The NAPE Expo is a three-day swap meet for upstream players in the oil and gas industry. Many right now are interested in unconventional resources, including gas from shales. Foster said it’s still early. “We’re just all running around marking our territory.”

That may be true, but it doesn’t seem early for the Barnett Shale any longer. Gas production from the Barnett in 2005 was twice what it was in 2003, Tom Harris of Kerogen Resources Inc. told the crowd of about 170 at the IHS event. Now, six of the top 10 producing fields in the United States are unconventional. Harris cited a recent industry paper that claims worldwide shale gas potential is equal to coalbed methane and tight gas sands combined. “Shale gas is coming at you,” he said.

Producing from shales is viewed by many as virtually equivalent to manufacturing gas, like producing from source rock, some say. That’s not entirely true. Devon, and before it George Mitchell and his Mitchell Energy, did a good bit of homework on the unconventional Barnett. The Barnett didn’t really take off until the late 1990s, though, after the industry embraced slickwater fracturing at about the same time gas prices started to rise. Horizontal wells have been another boon to shale success. Southwestern Energy Co. is using similar techniques and enjoying a great deal of success in the Fayetteville Shale (see NGI, July 3).

Devon has drilled about 400 horizontal wells in the Barnett Shale, Foster said. “And the real point here is that there’s no silver bullet for any of these plays. There may be some silver BBs, but you have to have several of them to make it work.”

The learning curve is still pretty steep for those just starting out, and they have to learn quick.

“With the current euphoria that is going on in the industry, the game has changed a little bit from what traditional conventional resources were,” Foster said. “Geological uncertainty is really not the dominant risk in these plays.

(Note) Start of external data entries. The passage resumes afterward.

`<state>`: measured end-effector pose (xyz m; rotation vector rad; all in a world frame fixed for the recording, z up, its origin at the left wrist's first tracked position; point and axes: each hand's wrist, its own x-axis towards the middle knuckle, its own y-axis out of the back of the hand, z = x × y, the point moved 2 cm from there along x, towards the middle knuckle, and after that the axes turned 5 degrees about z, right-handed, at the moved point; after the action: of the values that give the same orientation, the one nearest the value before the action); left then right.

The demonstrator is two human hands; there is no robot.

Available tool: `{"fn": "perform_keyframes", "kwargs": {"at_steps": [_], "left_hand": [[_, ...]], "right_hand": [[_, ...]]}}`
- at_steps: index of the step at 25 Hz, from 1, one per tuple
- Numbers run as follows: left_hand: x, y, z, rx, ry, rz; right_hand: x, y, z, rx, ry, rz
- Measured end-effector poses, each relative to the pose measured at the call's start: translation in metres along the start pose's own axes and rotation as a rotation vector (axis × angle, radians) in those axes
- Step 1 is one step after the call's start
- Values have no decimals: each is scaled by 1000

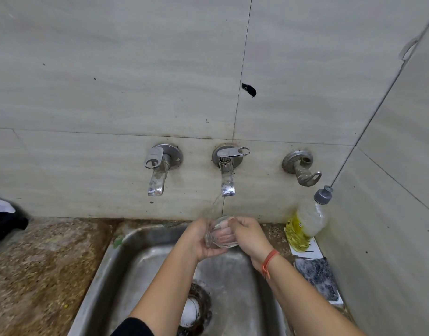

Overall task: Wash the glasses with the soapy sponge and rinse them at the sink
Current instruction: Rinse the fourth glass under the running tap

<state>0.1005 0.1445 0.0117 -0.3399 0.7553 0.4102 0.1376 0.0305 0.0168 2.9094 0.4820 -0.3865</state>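
Holding a clear glass (220, 235) between both hands, the person keeps it over the back of the steel sink (126, 251), just below the middle tap (226, 175). The glass lies tilted, its mouth turned toward the right. The left hand (198, 241) cups it from the left and underneath, with the fingers curled round its base and side. The right hand (249, 236) grips it at the mouth. Its fingers show through the clear wall, so they seem to reach inside, while the thumb lies over the outside near the rim. Both grips are closed on the glass.

A thin stream (215, 204) of water slants down from the middle tap's spout and lands near the top of the glass and the left hand. This tap's lever points to the right.

An orange band (269, 261) circles the right wrist, and a black sleeve (135, 327) shows at the left elbow. Between the forearms lies the drain (196, 309), with something white in it.

A left tap (157, 170) and a dull right valve (302, 168) flank the running one on the tiled wall. A plastic bottle (305, 226) with yellow liquid and a grey cap stands at the sink's right back corner, against the side wall. In front of it lies a flat, dark, speckled pad (317, 277); what it is cannot be told. A speckled stone counter (38, 263) runs along the left of the sink.
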Motion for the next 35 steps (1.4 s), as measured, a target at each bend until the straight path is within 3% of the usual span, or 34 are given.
{"fn": "perform_keyframes", "kwargs": {"at_steps": [7,10,14,18,21,26,30,35], "left_hand": [[1,8,6,-157,-8,-109],[1,5,3,-289,-10,-220],[2,0,-2,-211,-63,-242],[-5,0,2,-164,-197,-212],[-6,9,-2,-44,-305,-189],[2,31,-7,-141,-302,-48],[3,42,-4,-144,-299,-66],[0,48,-2,73,-439,-117]], "right_hand": [[-4,4,-1,154,56,-27],[-1,9,1,352,-48,30],[2,12,4,498,-225,138],[3,5,2,495,-346,142],[8,-9,-4,342,-391,86],[-1,-25,-10,193,-254,-21],[-3,-31,-17,220,-205,-68],[2,-23,-18,409,-353,-25]]}}
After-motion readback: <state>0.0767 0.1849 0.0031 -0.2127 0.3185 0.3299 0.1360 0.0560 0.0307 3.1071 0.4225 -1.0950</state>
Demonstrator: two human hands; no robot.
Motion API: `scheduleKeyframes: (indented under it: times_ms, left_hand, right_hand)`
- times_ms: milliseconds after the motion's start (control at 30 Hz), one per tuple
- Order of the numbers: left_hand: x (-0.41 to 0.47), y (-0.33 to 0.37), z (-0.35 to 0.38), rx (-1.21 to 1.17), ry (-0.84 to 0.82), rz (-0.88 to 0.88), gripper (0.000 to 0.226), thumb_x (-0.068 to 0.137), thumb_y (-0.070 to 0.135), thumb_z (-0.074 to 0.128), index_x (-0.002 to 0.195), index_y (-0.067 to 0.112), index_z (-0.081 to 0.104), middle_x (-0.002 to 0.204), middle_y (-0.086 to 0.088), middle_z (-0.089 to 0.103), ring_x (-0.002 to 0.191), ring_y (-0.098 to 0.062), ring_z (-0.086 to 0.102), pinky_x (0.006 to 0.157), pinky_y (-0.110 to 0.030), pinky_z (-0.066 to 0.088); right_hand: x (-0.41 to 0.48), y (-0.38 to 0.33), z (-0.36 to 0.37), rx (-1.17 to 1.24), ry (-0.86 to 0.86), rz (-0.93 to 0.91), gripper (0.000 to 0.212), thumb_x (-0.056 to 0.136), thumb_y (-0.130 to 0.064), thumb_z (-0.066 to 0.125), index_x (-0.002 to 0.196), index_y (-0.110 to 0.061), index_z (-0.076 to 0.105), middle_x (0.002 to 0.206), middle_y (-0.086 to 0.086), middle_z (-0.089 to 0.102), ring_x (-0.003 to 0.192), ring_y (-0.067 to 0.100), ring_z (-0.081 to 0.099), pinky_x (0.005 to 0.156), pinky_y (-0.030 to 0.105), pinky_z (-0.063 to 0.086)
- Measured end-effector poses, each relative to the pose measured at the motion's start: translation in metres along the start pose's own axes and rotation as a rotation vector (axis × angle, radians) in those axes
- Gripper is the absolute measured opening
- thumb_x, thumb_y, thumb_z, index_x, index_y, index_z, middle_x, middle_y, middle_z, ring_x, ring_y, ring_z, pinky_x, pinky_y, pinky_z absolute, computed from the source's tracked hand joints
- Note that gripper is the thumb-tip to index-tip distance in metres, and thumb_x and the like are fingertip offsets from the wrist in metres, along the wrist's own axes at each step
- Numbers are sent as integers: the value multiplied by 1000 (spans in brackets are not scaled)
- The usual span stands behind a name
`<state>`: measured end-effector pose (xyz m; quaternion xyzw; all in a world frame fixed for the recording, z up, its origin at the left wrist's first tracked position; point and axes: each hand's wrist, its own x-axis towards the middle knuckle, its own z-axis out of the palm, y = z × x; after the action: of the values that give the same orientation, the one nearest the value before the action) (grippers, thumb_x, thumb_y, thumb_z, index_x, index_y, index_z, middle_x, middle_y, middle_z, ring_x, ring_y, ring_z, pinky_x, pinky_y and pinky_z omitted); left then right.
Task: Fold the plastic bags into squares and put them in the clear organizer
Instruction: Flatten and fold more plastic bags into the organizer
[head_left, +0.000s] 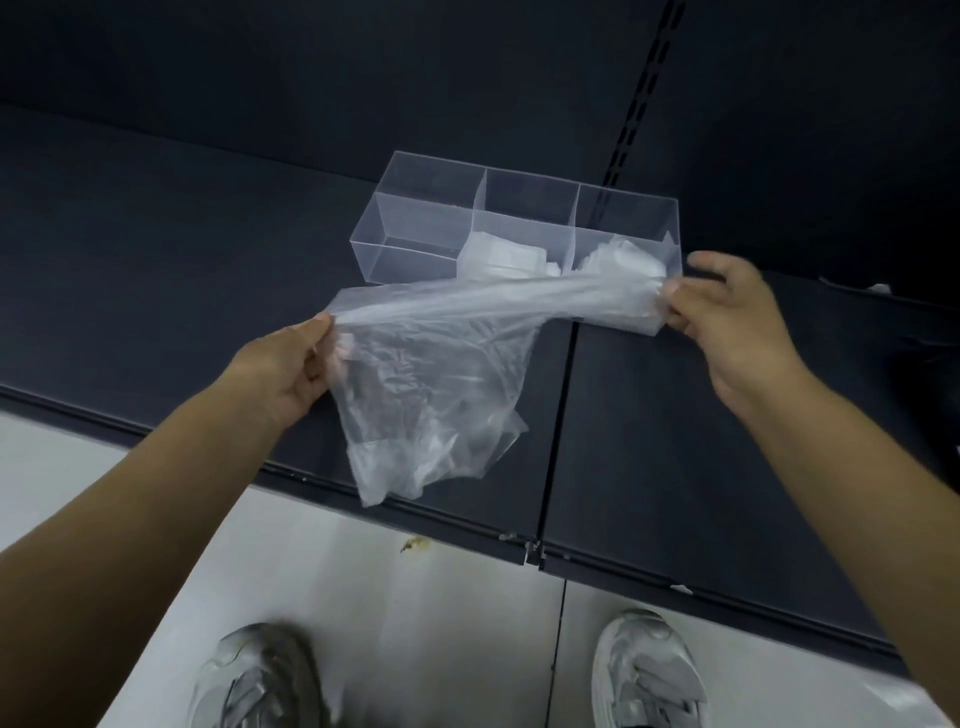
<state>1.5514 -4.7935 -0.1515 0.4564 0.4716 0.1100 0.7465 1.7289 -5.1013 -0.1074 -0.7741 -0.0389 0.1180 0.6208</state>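
A: Hands?

B: Left hand (291, 364) pinches one end of the plastic bag (431, 395) between thumb and fingertips. Right hand (727, 322) pinches the other end, with one digit lifted clear above the grip. Both hands grip only the bag.

A: Bag orientation?

B: Its top edge is pulled taut between the hands. The long axis runs left-right and rises slightly toward the right. The rest hangs crumpled in a loose triangle under the left half. The lowest corner drops past the front lip of the dark shelf (156, 249).

A: Where is it relative to the clear organizer (415, 218)?

B: It's held in front of the organizer. The right end overlaps the organizer's front right corner in view; can't tell if they touch. The organizer sits on the shelf, long side left-right, two rows of three cells. There is a folded bag (498, 257) in the front middle cell and a second bag (618, 260) in the front right.

A: Room?

B: There is open shelf surface left of the organizer and right of the right hand. A panel seam (561, 415) runs front-to-back under the bag's right part. Below the lip are pale floor (415, 623) and two grey shoes (260, 680).
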Motion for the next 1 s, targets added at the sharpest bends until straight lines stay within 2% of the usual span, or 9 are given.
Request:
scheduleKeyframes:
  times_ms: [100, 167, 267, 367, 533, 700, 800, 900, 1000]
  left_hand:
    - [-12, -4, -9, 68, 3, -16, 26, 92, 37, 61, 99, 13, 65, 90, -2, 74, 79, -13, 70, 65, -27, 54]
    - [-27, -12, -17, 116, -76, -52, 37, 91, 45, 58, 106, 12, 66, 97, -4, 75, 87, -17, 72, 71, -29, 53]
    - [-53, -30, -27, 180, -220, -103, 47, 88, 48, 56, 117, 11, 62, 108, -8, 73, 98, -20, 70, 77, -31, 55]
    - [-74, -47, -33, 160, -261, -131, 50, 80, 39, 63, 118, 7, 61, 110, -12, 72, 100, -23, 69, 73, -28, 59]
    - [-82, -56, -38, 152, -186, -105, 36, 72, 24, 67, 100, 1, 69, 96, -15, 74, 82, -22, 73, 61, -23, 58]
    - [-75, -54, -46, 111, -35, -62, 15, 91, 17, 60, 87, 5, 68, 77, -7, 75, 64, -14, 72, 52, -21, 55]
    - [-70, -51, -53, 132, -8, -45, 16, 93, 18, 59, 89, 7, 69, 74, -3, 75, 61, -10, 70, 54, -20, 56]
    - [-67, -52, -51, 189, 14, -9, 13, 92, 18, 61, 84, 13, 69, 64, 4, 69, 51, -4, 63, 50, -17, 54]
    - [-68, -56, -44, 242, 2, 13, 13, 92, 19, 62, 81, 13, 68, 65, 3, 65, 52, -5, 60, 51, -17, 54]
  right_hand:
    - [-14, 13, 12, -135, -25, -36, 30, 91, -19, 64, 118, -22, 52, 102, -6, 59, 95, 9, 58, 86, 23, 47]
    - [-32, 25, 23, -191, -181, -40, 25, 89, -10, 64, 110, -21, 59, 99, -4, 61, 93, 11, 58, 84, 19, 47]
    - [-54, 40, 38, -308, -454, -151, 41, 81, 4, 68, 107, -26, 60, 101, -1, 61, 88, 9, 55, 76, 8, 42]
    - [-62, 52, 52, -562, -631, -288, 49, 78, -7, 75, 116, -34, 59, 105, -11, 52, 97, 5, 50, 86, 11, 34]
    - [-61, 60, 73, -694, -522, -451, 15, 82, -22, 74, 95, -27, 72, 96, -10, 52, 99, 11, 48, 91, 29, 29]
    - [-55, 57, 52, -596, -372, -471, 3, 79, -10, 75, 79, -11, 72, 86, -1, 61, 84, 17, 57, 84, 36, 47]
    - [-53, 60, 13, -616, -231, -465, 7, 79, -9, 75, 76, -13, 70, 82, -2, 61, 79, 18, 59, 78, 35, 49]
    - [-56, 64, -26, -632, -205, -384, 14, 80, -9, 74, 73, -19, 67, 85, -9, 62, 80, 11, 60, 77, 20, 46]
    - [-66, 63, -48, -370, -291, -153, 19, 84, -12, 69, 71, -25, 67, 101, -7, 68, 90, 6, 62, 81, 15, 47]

But I will caution you, don’t paint it all with the same brush because it’s not all the same… The real issue you’re going to have to figure out real quickly is is the in-place resource there. Is there enough cubic feet per square mile to make this thing work and get some attractive economics?”

While finding the gas might not be as difficult with a shale gas E&P operation, making it work can be tricky. Stimulation, cost control, infrastructure and capital efficiency are all critical, Foster said. “What I mean by that is really the planning. With the amount of exploration that is going on right now you have to be pretty diligent and have a lot of tenacity to get from point A to point B.

“You have continuous drilling that has to be going on before you even understand the real play. So the question in your mind is how much capital and how much time am I willing to put into one of these plays before I call it good or bad.”

Going forward, it’s important to keep pushing the envelope on operational techniques to increase recoveries. Devon has increased recoveries in its core area of the Barnett by about 6% from 2002 to 2006, Foster said. That means an additional 1.2 Tcf. Much of the success is due to a shift to 20-acre well spacing.

“We’ve gone through an awful big learning curve,” Foster said. “The lessons we’ve learned here we are applying to the other non conventional gas areas that we’re experimenting with right now.

“I think there’s a tremendous amount of upside in these plays that will come with time.”